In addition, recent studies have demonstrated that iatrogenic asplenism may be associated with increased risks of pulmonary hypertension, arteriosclerosis and coronary artery disease [4, 5]. Moreover, reactive thrombocytosis was shown to elicit thrombosis of the spleno-mesaraic trunk [6, 7], particularly in patients who suffer from hematological pathologies [8].
These risks have led to calls for an approach that limits the extent of the splenectomy or that spares some splenic function. A more conservative surgical approach has thus been advocated whenever possible, either for elective cases or for trauma situations. Depending on the indications, the partial embolization of the spleen constitutes an attractive alternative to the surgical approach. However, this technique exhibits many complications, such as abscess formation, spontaneous splenic rupture and post-embolization syndrome, which affect all patients with various severities (e.g., fever, abdominal pain and vomiting) [9]. For surgical cases, partial splenectomy (PS) constitutes the method of choice to remove splenic lesions and to decrease splenic size while preserving organ function [10]. After such a procedure, only a transient depression of immunity is observed [3]. As an alternative, auto-transplantation of a splenic remnant was investigated during the eighties, but the transplant was shown to be poorly functional [3, 11, 12].

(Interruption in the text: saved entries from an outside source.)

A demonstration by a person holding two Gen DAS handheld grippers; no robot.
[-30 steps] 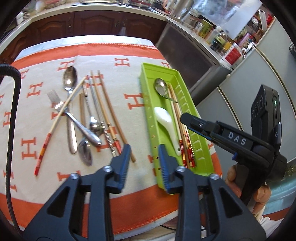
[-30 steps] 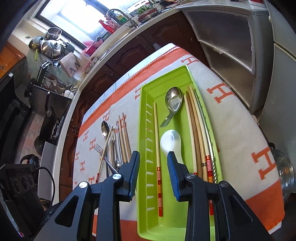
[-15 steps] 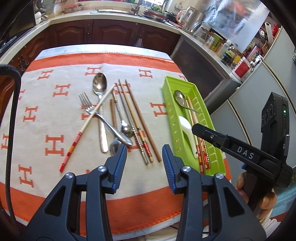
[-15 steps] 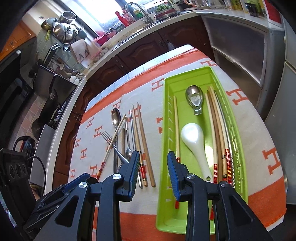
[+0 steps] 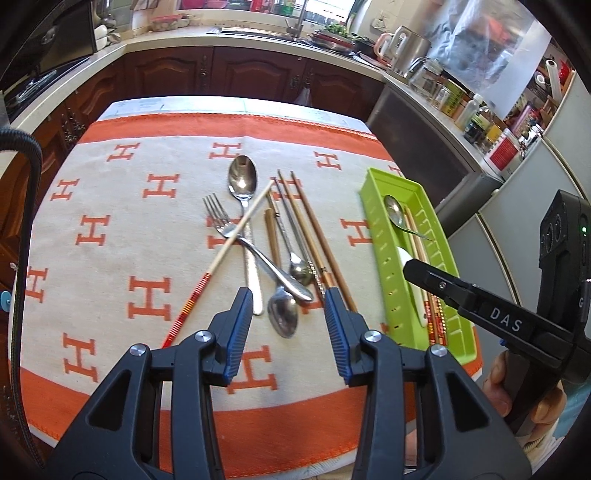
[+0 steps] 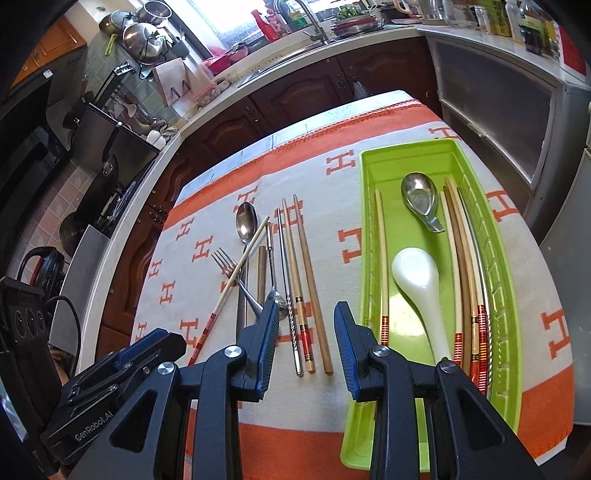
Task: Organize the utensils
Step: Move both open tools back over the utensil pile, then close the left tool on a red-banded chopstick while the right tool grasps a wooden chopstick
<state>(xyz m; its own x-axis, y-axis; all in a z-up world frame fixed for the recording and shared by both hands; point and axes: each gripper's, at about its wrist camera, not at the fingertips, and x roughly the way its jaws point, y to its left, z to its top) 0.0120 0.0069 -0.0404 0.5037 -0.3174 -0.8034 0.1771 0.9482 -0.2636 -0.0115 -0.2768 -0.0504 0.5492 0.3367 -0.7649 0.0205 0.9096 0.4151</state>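
Only right wrist shows white spoon (image 6: 415, 275) whole in green tray (image 6: 504, 280).

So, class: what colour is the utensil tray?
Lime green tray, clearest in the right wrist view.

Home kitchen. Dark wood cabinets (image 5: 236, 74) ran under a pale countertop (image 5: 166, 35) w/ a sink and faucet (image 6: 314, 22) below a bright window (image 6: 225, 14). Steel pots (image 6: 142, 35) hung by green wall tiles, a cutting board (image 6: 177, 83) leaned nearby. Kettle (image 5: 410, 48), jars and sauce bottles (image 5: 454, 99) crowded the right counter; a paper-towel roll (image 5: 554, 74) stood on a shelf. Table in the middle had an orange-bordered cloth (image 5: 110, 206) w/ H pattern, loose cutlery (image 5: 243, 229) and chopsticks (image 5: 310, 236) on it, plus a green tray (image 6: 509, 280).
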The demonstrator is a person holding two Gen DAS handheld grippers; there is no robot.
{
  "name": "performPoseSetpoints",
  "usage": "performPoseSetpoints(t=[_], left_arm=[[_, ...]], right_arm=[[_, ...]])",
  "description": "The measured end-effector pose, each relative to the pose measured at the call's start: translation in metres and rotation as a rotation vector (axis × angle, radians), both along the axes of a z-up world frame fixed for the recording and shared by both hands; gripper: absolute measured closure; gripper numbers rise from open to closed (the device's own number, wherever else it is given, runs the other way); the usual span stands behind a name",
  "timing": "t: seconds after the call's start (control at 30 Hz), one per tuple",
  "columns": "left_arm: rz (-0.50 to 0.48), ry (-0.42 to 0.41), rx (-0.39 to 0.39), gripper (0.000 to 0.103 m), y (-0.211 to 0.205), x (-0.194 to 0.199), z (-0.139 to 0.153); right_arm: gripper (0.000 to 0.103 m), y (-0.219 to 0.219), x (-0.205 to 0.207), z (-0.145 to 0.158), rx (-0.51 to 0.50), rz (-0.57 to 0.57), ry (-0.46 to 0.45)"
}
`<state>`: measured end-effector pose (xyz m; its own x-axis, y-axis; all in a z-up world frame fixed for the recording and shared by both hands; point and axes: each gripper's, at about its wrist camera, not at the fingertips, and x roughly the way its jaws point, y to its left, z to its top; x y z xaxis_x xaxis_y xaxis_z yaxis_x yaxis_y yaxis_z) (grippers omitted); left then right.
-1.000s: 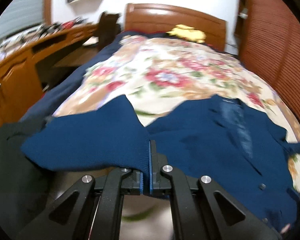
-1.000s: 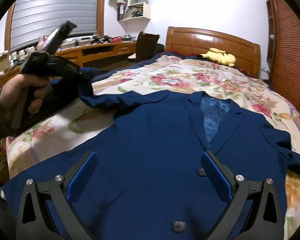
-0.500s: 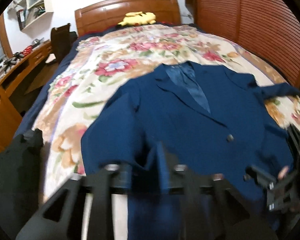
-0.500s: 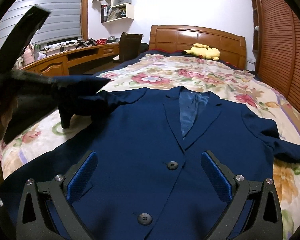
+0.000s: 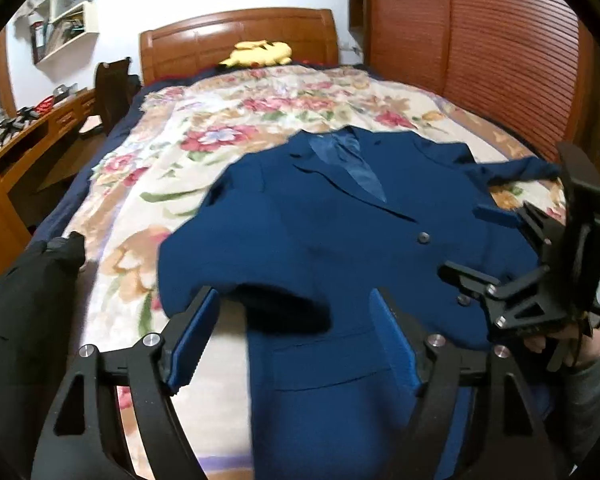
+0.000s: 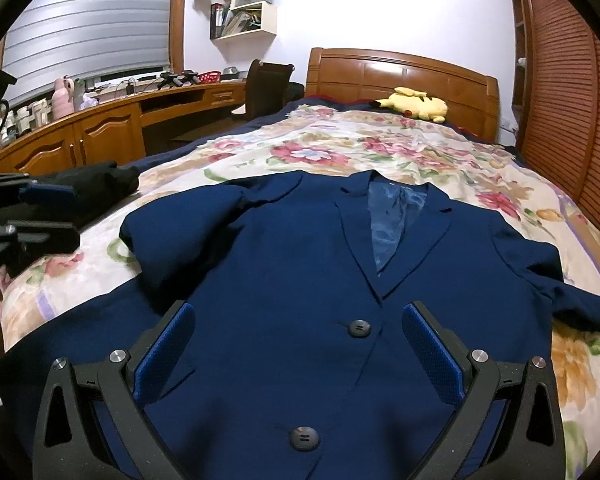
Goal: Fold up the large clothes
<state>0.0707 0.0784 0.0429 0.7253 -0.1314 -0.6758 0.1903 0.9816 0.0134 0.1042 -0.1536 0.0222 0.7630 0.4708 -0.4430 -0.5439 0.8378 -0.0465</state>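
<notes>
Two grippers hung over a navy jacket (image 6: 300, 264) that lay face up and buttoned on the flowered bedspread (image 6: 340, 148), collar toward the headboard, spread flat so it could be folded. On the left, the sleeve (image 5: 236, 256) lay doubled inward over the jacket's front, probably the first fold. The left gripper (image 5: 296, 344) was just above it, its jaws opening and nothing pressed between the blue pads; the sleeve's folded edge sat between and slightly beyond the fingertips, loose on the cloth. In the middle, the two buttons ran down the closed front. The right gripper (image 6: 300, 356) hovered over the lower front with jaws spread wide and empty, the upper button (image 6: 359, 328) lying between its fingers. Farther right, the other sleeve (image 6: 572, 300) trailed outward over the bedspread, not yet folded.
</notes>
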Motion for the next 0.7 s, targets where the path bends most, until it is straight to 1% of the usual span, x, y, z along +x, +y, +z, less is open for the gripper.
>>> performPoseSetpoints(t=[0.13,0.23,0.37,0.47,0.6,0.7], left_arm=[[0.061,-0.019,-0.023,0.025,0.022,0.007,-0.005],[0.119,-0.026,-0.025,0.025,0.043,0.019,-0.015],[0.193,-0.003,-0.063,0.025,0.072,0.042,-0.029],[0.229,0.027,-0.073,0.025,0.088,0.062,-0.042],[0.257,0.077,-0.07,0.025,0.099,0.083,-0.06],[0.27,0.118,-0.089,0.025,0.104,0.096,-0.075]], right_arm=[[0.0,0.006,-0.004,0.0,-0.011,0.029,-0.004],[0.0,0.01,-0.008,0.0,-0.024,0.045,-0.013],[0.0,0.013,-0.008,-0.001,-0.032,0.056,-0.016],[0.0,0.014,-0.007,-0.001,-0.037,0.06,-0.015],[0.0,0.016,-0.005,-0.002,-0.041,0.066,-0.011],[0.0,0.018,-0.005,-0.002,-0.044,0.069,-0.011]])
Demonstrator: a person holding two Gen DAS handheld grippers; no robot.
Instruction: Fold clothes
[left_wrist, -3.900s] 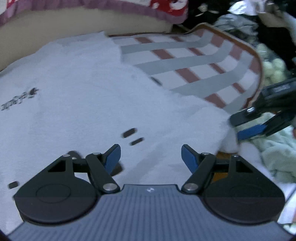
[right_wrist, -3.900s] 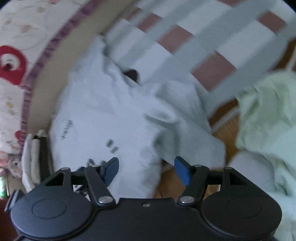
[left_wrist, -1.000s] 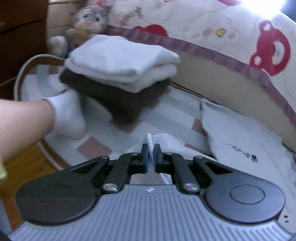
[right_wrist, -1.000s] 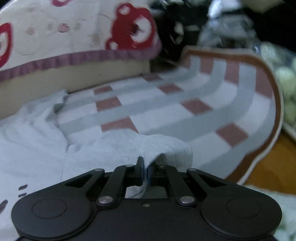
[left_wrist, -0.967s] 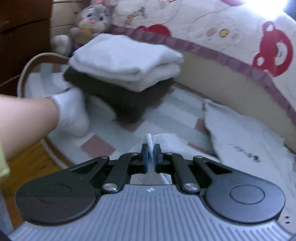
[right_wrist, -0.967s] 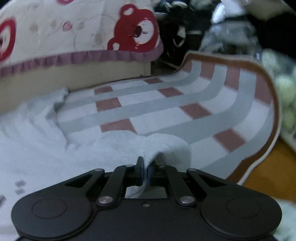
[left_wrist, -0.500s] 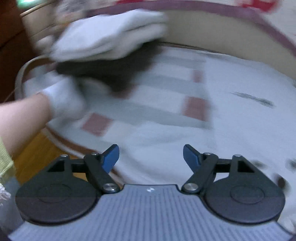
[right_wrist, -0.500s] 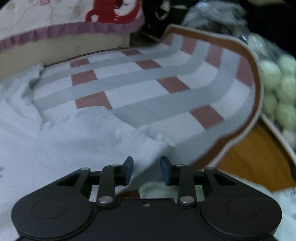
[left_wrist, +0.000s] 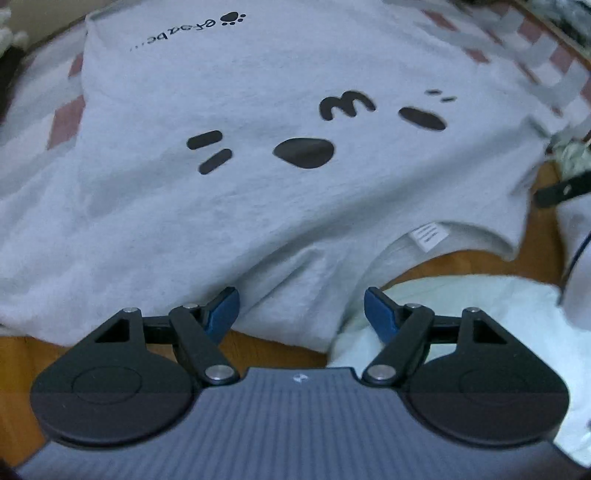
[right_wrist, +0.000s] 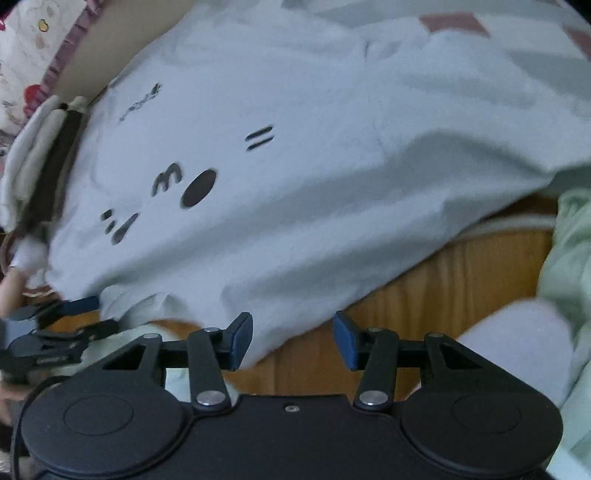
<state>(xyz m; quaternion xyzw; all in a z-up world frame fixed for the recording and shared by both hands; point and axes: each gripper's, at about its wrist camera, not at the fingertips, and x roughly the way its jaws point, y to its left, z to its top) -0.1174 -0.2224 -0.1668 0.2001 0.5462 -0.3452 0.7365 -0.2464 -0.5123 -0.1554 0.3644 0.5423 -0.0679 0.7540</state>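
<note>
A light grey T-shirt (left_wrist: 229, 206) with a black cartoon face print lies spread flat, front up, on a striped rug (left_wrist: 546, 66). Its collar with a white label (left_wrist: 428, 236) faces me. My left gripper (left_wrist: 301, 312) is open and empty, just above the near shoulder edge. My right gripper (right_wrist: 293, 341) is open and empty over the shirt's near edge (right_wrist: 280, 325) and the wooden floor. The shirt fills the right wrist view (right_wrist: 295, 166). The left gripper shows at the right wrist view's left edge (right_wrist: 62, 321).
A stack of folded clothes (right_wrist: 40, 147) sits at the far left by the bed skirt (right_wrist: 74, 40). A pale green garment (right_wrist: 565, 280) lies at the right on the wooden floor (right_wrist: 461, 280). A white-socked foot (right_wrist: 517, 332) is close by.
Both grippers let go of the shirt edges and opened. They drew back toward the collar side, and the shirt now lies flat.
</note>
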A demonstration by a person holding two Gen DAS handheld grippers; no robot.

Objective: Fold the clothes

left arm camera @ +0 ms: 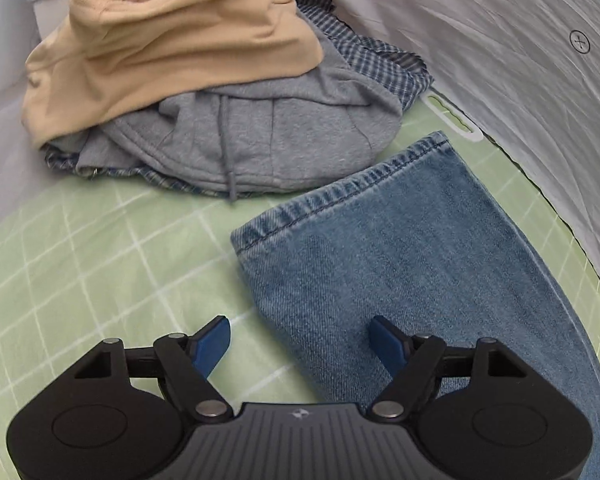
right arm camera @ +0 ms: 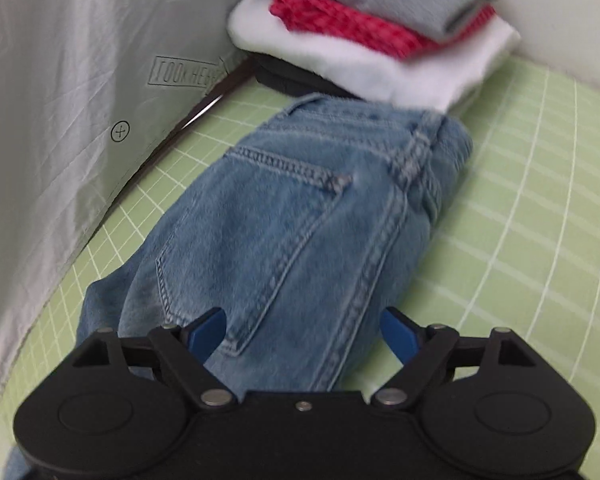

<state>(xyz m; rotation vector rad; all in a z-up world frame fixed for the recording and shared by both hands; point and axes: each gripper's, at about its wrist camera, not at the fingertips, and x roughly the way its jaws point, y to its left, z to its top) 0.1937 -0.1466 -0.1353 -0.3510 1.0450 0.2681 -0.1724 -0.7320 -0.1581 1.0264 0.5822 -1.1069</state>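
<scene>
Blue jeans lie flat on the green grid mat. In the left wrist view their hemmed leg end (left arm camera: 400, 240) stretches away from my left gripper (left arm camera: 300, 340), which stands open above the leg's left edge, one blue pad over the mat and one over the denim. The right wrist view shows the waist and back pocket (right arm camera: 300, 208) of the jeans. My right gripper (right arm camera: 302, 332) is open over the denim near the pocket's lower corner, its blue pads not pressing the cloth.
An unfolded heap sits beyond the leg: a beige garment (left arm camera: 172, 40) on a grey hoodie (left arm camera: 260, 140) and a blue checked shirt (left arm camera: 384, 68). A folded stack of grey, red and white cloth (right arm camera: 380, 40) lies past the waist. A white backdrop (left arm camera: 500, 60) borders the mat (left arm camera: 80, 260).
</scene>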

Open segmental splenectomy was mentioned by Christo [13] and PS has been formerly recognized since a report by Morgenstern et al. [14]. A laparoscopic approach was first performed by Poulin et al. [15] for a trauma patient with prior selective embolization of an active hemorrhage. Its indications have since been extended to cystic diseases, solid tumors, abscesses, symptomatic splenic ischemia, vascular abnormalities and hematological pathologies such as thalassemia and spherocytosis.
While minimally invasive splenectomy is now recognized as the gold standard for most total splenectomy procedures [16], evidence is still lacking with regard to its role in partial PS. A recently published review of the literature that focuses on laparoscopic PS has suggested that the technique is easier to perform with a laparoscopic approach compared to an open one [17]. The objective of the present review is to provide an update on this particular topic and to implement the promising implications of new surgical technologies, such as single-site and robotic surgeries.
Methods
A thorough literature search was conducted within the MEDLINE database (PubMed) for articles related to PS that were performed either by conventional laparoscopy (laparoscopic PS—LPS) or by a robotic approach (robotic PS—RPS). The following search terms were used: laparoscopic or robotic, associated with PS, hemisplenectomy, subtotal splenectomy or near total splenectomy. The references of identified articles were screened for studies related to the subject but that were not identified by the MEDLINE search. All articles in English, French and German that were published no later than the 31st of March 2014 were considered for inclusion. Articles were excluded for the following reasons: No full text was available, they were duplicate publications of the same results, they contained mixed data on the open and laparoscopic techniques but did not allow the possibility to distinguish between them, and the PS was performed as part of another procedure or if the procedure did not involve the transection of the splenic parenchyma or its devascularization (e.g., cystectomy or peeling of the cyst wall, radiofrequency alone, aneurysm clipping, cyst puncture, unroofing or marsupialization). Doubtful cases were resolved by a consensus between the coauthors.
The following data were extracted from the included studies: country of the main author, mean age, gender, surgical indications, mean estimated blood loss, mean operative time, complications related to surgery and conversion rate. Blood loss was considered minimal if <150 ml and indicated otherwise. All continuous variables were rounded to the nearest whole number. Complications that required perioperative blood transfusions were detailed.
Results
Types of studies
One hundred and ninety-five articles were identified by the keywords search, and thirty-three were included after a review by the co-authors of this manuscript, as illustrated in Fig. 1. Table 1 summarizes the baseline characteristics of the included studies and the particularities of the study populations. The publications were essentially case reports or cases series, and a few cohort studies including one study that compared LPS to RPS [10]. Most of them were published recently, and therefore, they highlighted the recent developments of minimally invasive PS.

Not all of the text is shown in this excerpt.